Poco a poco, Elmo está recibiendo tratamiento médico, y sus cuidadores esperan que, tras su completa recuperación de sus huesos fracturados, pueda ser adoptado.

Violencia y maltrato animal

La violencia que va inherente a la sociedad actual se expresa cada día,con hechos que nos conmueven y nos sorprenden. El maltrato animal, con frecuencia, es la antesala de la violencia social, y también una consecuencia de la misma. La crueldad es una señal de desórdenes en la conducta, cuando no la consecuencia de patologías psicológicas. De esta forma se obtiene placer en el sufrimiento o dolor de otras personas o animales y se realizan las acciones para ello.

En aquellas familias donde hay violencia, ésta es más suele dirigirse hacia los más débiles, que normalmente son las mujeres, niños y animales de compañía. El maltrato hacia los animales no debe ser tolerado por quienes lo ven; se suelen minimizar sus causas y sus efectos, pero es una actitud que debe ser atajada en el menor tiempo posible, en un doble sentido: para eliminar los efectos actuales que ocasiona, pero también la derivación hacia otro tipo de violencias.
La detección, prevención y erradicación del maltrato hacia los animales es un acto de humanidad y de solidaridad.

Los perros y el resto de animales son seres, al igual que lo somos las personas, que están en un nivel de inferioridad dentro de la escala evolutiva. Esta cuestión nos convierte a los seres humanos en responsables de su bienestar y cuidadores de eliminar todo tipo de violencia hacia ellos.

Repercusión en la vida familiar

perro enfermo

La violencia hacia los animales, puede derivar en violencia intrafamiliar, e incluso ser consecuencia de ella y cohabitar. Los niños que maltratan a sus animales de compañía suelen ser víctimas a su vez de malos tratos, de abusos, y son testigos de actos crueles dentro de su hogar o en su entorno diario. Por ello los pequeños están interiorizando esta violencia que ellos mismos perpetuarán al ser mayores y al tener sus propias familias.
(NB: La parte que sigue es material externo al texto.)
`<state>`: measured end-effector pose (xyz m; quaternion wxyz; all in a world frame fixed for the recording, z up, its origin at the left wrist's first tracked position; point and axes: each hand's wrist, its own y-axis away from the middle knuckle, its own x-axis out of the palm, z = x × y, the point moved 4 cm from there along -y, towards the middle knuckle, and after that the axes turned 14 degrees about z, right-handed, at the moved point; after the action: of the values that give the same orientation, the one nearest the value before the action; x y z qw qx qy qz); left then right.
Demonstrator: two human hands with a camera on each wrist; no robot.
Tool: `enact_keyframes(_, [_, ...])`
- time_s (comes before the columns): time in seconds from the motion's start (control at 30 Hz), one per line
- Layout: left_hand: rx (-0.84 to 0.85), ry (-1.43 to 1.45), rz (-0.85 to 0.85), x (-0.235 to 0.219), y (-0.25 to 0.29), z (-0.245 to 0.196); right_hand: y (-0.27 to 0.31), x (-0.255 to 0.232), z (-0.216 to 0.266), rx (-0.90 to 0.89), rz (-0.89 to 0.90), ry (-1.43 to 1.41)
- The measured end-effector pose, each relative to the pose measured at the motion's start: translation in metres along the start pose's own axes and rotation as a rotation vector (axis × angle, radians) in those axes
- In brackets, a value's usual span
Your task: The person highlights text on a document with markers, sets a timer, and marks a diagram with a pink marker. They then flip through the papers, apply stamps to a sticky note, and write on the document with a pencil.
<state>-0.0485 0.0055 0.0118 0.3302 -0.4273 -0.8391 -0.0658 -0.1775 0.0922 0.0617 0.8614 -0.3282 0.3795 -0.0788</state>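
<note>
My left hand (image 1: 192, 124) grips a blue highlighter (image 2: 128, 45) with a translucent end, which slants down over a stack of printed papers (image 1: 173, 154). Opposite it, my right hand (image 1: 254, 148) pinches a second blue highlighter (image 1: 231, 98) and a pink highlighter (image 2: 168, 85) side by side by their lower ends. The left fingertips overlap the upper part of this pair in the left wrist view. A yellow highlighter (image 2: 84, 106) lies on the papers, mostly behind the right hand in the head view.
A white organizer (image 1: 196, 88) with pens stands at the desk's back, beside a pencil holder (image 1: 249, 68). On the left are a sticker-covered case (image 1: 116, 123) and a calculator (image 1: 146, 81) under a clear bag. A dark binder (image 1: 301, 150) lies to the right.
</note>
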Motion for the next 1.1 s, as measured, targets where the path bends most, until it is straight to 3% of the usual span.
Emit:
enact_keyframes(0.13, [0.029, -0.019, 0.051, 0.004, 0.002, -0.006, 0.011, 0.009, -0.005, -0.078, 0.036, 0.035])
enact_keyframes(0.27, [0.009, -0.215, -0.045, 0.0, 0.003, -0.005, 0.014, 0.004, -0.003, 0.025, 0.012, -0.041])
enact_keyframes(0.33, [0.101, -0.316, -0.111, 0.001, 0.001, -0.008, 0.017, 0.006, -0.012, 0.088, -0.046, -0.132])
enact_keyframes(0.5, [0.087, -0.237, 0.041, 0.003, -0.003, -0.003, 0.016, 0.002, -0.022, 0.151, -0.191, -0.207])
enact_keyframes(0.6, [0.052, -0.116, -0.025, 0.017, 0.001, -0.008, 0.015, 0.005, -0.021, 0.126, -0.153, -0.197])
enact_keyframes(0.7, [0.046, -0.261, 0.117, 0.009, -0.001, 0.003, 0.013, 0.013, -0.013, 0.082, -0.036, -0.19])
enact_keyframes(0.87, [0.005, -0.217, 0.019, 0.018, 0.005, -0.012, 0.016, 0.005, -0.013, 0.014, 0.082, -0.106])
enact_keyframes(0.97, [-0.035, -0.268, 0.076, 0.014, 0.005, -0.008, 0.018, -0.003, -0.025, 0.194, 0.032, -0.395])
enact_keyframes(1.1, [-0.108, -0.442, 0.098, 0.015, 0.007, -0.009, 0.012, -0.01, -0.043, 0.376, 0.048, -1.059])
La amenaza contra la mascota suele utilizarse como una forma de violencia psicológica que se usa contra el niño para que se “porte bien”. En opinión de expertos en la materia, tanto protagonizar como asistir impasibles a actos de crueldad puede llegar a ser tan traumático como ser víctima de abuso físico. De esta forma, es muy posible que el niño sea de adulto un padre abusivo y que tenga a su vez niños violentos, lo que generará un efecto en cadena.

Estadísticamente, el contexto familiar de aquellos que maltratan animales suele ser muy similar en todos los casos: personas que recibieron abusos en la infancia, adolescentes con una relación muy difícil con sus familias, etc. El abuso hacia los animales suele encontrarse en hogares donde hay otras formas de violencia, el alcohol o abuso de drogas.

Por todo ello, es fundamental que los padres, profesores, pediatras, psicólogos, veterinarios y otros agentes unan sus esfuerzos para prevenir todo signo de violencia contra los animales y su transformación posterior en violencia social.